元々NHKで阪神大震災から15年を機に放送された特集ドラマの映画版(続編ではなくカットされたシーンなどを入れて再編集されたもの)。この1年ちょっと後に3.11が起こったことも含め、今のタイミングで見ても非常に興味深い1作。

震災当時は小学生だった2人の若者が夜の神戸の街を歩くだけ、と言う超シンプルな物語。受け付けない人もいるだろうけど、このヒューマンドラマの炙り出し方が圧倒的に魅せる。脚本の渡辺あや(「ジョゼと虎と魚たち」「カーネーション」)、監督の井上剛(「ハゲタカ」「あまちゃん」)、2人の才能がこの「一見何が面白いのか分からない話」を見事に昇華させてると思う。同じ題材・あらすじでも、この2人でなければ単なる駄作になってたかもしれない。それぐらい「作り手の技量」を感じる。

感情の動きの切り取り方が非常に上手い。同業者の僕が見てても、どうやって撮ったのかよく分からんシーンもいくつかある。それぐらいカメラの存在感が無く、「リアリティ」を際立たせている。おまけに森山未來はいつもどおり天才的だし、普段そんなに上手くない佐藤江梨子もなかなかの名演。

恋愛色を一切入れなかったのが良かったね。最後のハグが実に心地よい。震災を知る者同士の特有のシンパシーがあのハグに凝縮されてたと思う。セリフではなく。

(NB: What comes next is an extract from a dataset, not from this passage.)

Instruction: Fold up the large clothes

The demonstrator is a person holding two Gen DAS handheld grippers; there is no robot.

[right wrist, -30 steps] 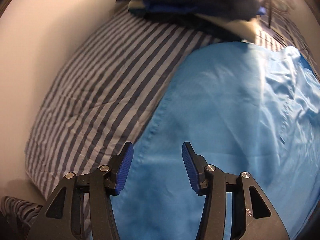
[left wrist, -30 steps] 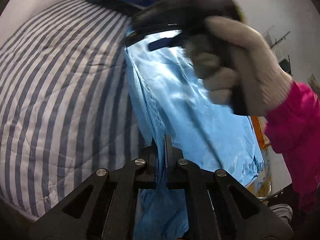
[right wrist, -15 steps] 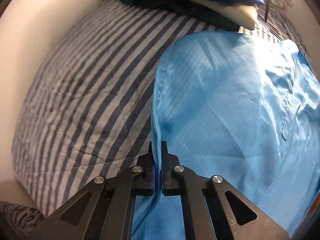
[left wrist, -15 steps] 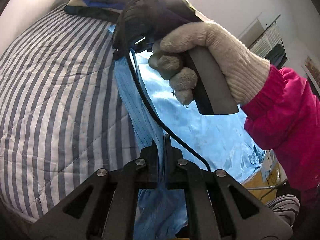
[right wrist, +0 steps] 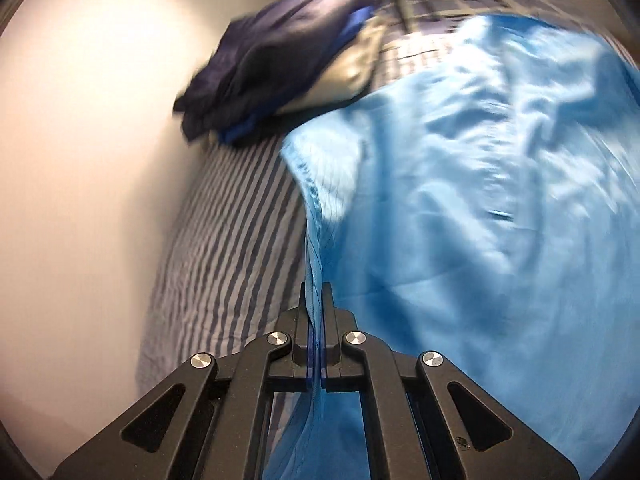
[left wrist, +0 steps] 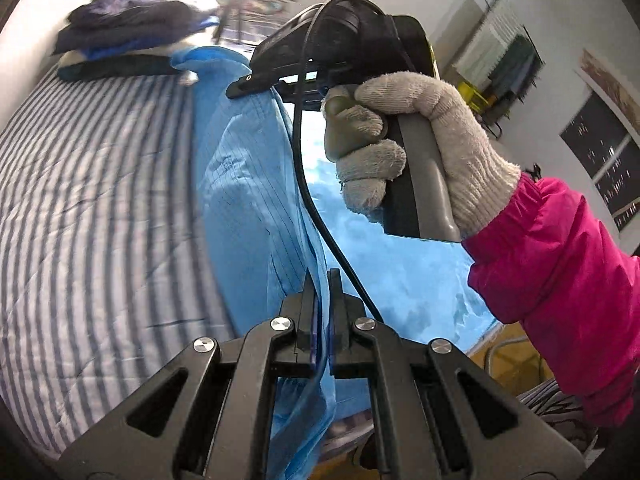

序盤がややパワー不足だったものの、中盤からは文句無し。もっと世の中に知られて欲しいね。予算の限られる邦画界のクリエイターはもっとこういう映画で勉強すべし。クソみたいな茶番劇ばっか作ってる場合じゃないよ。んで、井上監督には純粋に映画を撮ってみて欲しいなー。テレビドラマだけでは勿体ない…。